Work order => Output, please, exactly those lines of the listing that come before the line with "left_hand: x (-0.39", along with that line itself.

[Opening Given records section]

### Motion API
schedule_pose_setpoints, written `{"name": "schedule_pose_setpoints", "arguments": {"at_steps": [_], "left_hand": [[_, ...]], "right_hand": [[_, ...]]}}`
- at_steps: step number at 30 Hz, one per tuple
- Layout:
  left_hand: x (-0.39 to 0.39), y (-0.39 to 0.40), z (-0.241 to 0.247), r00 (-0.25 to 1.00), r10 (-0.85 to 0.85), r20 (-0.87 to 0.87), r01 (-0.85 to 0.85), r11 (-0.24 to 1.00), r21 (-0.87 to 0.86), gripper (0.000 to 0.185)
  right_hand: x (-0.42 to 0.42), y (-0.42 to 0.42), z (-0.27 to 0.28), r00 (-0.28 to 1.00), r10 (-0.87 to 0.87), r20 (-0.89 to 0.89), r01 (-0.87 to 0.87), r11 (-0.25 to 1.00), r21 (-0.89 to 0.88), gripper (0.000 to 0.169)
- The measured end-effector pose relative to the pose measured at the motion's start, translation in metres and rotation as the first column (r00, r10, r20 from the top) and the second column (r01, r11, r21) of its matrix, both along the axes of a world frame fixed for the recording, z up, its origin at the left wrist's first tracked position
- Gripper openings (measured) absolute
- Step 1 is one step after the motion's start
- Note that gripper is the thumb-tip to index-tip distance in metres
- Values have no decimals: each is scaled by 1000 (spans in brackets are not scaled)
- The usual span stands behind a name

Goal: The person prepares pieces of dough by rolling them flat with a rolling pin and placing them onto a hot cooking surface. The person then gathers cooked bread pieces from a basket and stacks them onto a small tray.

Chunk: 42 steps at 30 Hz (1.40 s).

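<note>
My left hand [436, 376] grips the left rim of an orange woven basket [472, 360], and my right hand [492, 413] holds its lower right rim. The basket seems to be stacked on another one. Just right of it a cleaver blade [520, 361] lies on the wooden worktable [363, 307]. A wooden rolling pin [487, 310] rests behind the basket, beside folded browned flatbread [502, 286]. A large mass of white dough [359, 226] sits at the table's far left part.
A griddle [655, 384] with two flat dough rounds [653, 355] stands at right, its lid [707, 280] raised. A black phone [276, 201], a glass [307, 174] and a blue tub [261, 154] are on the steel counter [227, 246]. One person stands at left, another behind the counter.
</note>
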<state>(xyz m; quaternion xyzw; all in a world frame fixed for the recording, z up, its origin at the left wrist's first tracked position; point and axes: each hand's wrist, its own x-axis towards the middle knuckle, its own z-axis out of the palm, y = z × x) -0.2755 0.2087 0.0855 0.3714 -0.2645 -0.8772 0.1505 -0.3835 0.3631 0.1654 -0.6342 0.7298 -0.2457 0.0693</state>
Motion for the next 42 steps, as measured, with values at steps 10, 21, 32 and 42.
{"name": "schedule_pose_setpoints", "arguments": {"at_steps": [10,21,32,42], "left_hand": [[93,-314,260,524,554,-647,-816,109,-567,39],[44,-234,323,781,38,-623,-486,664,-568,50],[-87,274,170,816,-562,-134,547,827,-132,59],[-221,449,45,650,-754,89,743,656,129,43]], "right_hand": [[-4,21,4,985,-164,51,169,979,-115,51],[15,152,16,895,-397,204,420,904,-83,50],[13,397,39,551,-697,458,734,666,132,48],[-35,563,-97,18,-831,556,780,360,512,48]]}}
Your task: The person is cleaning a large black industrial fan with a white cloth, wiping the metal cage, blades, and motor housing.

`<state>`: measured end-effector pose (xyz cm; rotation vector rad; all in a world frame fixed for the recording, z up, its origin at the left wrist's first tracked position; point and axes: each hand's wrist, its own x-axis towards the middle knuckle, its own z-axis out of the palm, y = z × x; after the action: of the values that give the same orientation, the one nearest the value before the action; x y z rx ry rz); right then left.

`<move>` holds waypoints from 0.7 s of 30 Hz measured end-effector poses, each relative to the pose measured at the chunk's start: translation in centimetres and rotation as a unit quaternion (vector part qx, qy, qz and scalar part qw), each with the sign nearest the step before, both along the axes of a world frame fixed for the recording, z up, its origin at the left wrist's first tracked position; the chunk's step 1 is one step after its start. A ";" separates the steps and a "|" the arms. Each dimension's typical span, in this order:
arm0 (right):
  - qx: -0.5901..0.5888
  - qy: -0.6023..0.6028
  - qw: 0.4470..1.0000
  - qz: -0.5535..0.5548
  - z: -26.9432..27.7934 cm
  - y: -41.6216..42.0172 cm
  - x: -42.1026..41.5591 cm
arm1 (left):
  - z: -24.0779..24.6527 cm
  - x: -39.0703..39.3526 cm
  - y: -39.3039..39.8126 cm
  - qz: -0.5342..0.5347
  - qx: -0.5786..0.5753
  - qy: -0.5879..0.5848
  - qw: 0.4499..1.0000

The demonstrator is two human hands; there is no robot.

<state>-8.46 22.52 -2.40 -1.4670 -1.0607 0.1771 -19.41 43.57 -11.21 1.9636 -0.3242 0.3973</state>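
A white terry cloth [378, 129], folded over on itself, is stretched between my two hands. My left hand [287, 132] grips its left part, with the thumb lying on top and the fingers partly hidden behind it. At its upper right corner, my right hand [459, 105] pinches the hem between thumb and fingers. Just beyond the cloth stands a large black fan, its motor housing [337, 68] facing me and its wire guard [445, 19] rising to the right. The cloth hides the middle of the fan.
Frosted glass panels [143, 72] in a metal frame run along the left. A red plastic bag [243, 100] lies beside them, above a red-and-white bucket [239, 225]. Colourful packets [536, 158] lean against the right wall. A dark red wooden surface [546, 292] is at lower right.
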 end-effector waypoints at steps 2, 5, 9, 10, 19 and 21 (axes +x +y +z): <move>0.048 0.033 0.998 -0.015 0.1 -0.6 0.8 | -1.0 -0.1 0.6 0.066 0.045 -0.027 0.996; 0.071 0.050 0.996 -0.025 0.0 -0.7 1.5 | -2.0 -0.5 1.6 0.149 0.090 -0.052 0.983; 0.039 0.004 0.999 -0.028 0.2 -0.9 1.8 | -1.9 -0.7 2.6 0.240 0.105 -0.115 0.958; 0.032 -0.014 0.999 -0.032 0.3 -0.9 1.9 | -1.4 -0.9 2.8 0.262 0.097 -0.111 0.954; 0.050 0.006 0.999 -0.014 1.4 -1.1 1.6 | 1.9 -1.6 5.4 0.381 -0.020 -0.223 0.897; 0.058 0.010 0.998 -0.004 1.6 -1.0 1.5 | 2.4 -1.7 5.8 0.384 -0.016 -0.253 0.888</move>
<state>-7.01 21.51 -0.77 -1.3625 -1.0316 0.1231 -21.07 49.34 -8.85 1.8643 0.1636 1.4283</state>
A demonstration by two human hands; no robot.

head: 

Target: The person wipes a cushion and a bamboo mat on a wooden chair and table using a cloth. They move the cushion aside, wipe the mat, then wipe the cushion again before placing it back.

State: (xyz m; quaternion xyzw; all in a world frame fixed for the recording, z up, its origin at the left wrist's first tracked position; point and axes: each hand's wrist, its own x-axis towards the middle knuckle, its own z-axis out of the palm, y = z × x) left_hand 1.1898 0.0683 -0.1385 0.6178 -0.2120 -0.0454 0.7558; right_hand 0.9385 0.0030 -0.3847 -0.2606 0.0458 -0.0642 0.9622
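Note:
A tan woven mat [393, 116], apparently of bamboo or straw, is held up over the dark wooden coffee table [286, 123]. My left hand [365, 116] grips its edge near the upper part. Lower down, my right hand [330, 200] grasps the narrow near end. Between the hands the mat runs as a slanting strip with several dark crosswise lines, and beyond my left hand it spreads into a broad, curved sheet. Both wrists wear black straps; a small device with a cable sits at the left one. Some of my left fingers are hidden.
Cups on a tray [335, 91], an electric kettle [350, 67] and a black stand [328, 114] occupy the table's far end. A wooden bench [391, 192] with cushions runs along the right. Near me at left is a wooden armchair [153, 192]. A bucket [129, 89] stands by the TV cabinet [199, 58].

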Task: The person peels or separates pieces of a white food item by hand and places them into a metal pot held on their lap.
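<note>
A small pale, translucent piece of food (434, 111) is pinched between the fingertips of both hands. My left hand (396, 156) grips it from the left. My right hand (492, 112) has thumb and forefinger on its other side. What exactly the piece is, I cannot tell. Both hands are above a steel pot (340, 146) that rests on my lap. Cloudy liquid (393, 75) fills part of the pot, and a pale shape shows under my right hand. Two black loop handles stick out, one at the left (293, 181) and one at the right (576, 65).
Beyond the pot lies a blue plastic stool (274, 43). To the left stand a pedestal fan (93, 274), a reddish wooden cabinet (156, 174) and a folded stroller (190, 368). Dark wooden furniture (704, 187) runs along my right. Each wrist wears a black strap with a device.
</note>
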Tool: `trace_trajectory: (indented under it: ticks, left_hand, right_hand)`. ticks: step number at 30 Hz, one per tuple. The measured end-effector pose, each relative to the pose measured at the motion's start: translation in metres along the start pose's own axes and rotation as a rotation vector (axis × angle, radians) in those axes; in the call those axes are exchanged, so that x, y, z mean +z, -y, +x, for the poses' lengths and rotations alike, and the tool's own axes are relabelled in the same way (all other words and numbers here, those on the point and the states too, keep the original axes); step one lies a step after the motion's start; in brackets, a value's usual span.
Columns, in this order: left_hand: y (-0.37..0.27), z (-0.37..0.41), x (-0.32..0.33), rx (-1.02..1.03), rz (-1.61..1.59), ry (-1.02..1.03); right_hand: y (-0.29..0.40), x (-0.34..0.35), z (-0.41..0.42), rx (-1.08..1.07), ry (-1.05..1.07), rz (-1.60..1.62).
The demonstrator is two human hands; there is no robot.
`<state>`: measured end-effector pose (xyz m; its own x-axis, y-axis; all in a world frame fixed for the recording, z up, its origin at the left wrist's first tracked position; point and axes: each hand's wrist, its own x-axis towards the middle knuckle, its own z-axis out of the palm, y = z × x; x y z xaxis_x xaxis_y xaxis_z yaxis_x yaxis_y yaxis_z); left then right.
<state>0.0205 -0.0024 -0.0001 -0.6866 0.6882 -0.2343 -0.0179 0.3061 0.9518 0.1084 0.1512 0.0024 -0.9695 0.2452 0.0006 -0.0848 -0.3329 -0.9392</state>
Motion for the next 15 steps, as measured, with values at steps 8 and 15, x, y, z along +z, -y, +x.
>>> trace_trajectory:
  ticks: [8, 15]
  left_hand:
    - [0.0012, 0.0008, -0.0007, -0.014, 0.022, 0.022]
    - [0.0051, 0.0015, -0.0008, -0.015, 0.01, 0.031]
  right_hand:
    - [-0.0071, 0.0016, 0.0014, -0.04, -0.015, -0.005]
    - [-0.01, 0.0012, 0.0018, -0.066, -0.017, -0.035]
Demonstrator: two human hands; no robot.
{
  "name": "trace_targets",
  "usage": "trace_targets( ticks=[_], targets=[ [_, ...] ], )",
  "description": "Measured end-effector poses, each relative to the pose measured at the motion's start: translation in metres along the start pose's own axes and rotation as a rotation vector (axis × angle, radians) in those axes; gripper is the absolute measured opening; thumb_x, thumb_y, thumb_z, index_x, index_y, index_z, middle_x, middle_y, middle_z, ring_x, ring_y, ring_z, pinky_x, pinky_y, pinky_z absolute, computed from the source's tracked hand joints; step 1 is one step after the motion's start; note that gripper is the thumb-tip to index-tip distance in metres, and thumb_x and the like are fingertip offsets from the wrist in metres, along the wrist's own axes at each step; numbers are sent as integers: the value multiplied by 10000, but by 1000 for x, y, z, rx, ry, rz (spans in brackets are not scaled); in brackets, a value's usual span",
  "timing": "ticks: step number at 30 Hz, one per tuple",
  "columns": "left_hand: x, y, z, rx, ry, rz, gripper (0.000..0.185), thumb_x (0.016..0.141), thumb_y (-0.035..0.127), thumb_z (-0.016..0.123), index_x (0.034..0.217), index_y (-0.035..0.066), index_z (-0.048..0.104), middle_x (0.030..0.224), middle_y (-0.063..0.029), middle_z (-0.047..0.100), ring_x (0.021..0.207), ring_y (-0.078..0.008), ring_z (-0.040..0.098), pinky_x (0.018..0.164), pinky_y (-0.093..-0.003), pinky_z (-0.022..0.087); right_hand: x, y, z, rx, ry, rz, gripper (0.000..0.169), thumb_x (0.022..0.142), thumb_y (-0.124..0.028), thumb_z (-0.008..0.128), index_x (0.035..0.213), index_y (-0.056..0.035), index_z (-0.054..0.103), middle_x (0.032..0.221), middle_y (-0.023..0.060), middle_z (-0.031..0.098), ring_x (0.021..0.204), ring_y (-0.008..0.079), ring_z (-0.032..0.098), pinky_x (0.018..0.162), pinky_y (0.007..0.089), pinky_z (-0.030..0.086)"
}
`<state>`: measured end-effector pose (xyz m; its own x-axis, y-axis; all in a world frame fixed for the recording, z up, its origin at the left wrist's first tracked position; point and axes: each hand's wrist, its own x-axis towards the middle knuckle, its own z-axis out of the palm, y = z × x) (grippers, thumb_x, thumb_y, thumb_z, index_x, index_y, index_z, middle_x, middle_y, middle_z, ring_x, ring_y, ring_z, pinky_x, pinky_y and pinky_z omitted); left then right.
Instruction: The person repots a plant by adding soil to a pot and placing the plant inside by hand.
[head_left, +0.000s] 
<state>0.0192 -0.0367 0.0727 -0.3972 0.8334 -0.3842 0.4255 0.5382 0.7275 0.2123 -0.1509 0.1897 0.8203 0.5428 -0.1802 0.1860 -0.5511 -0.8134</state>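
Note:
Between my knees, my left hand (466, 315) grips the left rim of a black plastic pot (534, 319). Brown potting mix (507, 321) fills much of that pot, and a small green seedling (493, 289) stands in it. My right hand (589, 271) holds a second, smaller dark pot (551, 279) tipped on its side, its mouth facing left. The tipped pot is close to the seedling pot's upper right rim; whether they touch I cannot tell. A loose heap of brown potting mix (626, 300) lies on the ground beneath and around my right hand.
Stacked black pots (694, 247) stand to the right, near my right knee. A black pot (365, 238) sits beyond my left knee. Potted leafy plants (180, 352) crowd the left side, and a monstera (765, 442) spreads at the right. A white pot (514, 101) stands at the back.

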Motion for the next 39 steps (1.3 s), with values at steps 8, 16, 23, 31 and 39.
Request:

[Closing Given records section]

Response area =>
### Motion API
schedule_pose_setpoints, written `{"name": "schedule_pose_setpoints", "arguments": {"at_steps": [_], "left_hand": [[_, ...]], "right_hand": [[_, ...]]}}`
- at_steps: step number at 30 Hz, one per tuple
- Layout:
  left_hand: x (-0.39 to 0.39), y (-0.39 to 0.40), z (-0.241 to 0.247), r00 (-0.25 to 1.00), r10 (-0.85 to 0.85), r20 (-0.87 to 0.87), r01 (-0.85 to 0.85), r11 (-0.24 to 1.00), r21 (-0.87 to 0.86), gripper (0.000 to 0.185)

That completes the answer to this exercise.